=== Begin Enclosure ===

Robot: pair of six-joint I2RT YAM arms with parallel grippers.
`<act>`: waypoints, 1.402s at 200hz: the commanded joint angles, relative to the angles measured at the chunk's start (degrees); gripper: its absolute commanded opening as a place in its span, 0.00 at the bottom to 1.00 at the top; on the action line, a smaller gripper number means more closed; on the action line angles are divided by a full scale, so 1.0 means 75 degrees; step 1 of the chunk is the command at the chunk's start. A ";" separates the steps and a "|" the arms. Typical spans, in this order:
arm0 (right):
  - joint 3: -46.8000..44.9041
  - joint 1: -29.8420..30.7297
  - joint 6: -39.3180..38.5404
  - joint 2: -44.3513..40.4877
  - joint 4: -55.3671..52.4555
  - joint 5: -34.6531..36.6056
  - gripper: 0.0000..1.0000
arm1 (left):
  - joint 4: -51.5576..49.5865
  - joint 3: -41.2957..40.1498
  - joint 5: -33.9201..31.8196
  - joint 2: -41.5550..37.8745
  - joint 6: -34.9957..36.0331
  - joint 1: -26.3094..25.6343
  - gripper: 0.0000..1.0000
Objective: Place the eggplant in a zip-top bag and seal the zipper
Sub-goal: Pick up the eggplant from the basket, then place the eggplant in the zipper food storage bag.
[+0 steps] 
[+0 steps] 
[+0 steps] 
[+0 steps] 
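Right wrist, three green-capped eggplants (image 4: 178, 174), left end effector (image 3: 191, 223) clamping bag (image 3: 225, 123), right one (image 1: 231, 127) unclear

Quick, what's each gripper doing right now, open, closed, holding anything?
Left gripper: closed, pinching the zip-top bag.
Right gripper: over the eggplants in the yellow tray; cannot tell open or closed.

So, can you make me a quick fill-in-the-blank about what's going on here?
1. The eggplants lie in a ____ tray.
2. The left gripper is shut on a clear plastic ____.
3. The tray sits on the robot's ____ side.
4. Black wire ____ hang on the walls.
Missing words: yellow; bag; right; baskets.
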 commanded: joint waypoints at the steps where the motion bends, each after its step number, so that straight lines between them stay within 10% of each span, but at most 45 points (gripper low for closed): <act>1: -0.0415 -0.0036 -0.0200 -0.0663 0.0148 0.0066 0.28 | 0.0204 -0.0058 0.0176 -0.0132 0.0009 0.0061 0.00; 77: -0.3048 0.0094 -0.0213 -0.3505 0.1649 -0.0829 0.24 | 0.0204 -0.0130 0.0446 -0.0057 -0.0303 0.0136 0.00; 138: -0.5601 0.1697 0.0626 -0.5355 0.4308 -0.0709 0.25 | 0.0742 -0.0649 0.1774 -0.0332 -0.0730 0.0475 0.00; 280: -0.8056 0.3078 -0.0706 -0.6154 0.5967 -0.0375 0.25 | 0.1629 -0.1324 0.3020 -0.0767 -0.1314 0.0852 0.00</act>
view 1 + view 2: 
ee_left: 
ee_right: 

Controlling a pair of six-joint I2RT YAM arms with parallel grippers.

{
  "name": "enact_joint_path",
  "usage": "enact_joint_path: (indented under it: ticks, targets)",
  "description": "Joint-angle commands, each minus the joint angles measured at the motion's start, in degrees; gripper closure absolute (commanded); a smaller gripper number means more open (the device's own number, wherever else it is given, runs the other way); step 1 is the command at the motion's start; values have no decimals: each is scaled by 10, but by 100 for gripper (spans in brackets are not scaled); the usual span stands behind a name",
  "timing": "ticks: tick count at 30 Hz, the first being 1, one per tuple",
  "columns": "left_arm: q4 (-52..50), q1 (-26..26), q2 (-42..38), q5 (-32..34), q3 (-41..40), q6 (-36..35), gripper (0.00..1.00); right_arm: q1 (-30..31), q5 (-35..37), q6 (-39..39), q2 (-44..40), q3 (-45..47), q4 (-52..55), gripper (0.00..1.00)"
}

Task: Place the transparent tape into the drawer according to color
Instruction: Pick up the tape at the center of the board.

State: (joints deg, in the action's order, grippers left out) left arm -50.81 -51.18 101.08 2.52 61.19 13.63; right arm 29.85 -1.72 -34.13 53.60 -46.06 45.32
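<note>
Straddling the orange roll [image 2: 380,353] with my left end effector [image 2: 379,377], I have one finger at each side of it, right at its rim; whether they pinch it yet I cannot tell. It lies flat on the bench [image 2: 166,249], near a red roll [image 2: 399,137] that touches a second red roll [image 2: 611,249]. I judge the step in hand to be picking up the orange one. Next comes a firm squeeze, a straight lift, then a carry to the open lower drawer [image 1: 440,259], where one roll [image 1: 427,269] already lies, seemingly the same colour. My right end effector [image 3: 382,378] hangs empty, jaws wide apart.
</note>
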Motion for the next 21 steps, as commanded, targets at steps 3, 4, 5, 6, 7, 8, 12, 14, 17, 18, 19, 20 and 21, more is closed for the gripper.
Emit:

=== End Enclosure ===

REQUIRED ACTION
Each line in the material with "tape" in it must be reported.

OUTPUT OF THE TASK
Task: Place the transparent tape into the drawer according to color
Instruction: Pick up the tape at the center of the board.

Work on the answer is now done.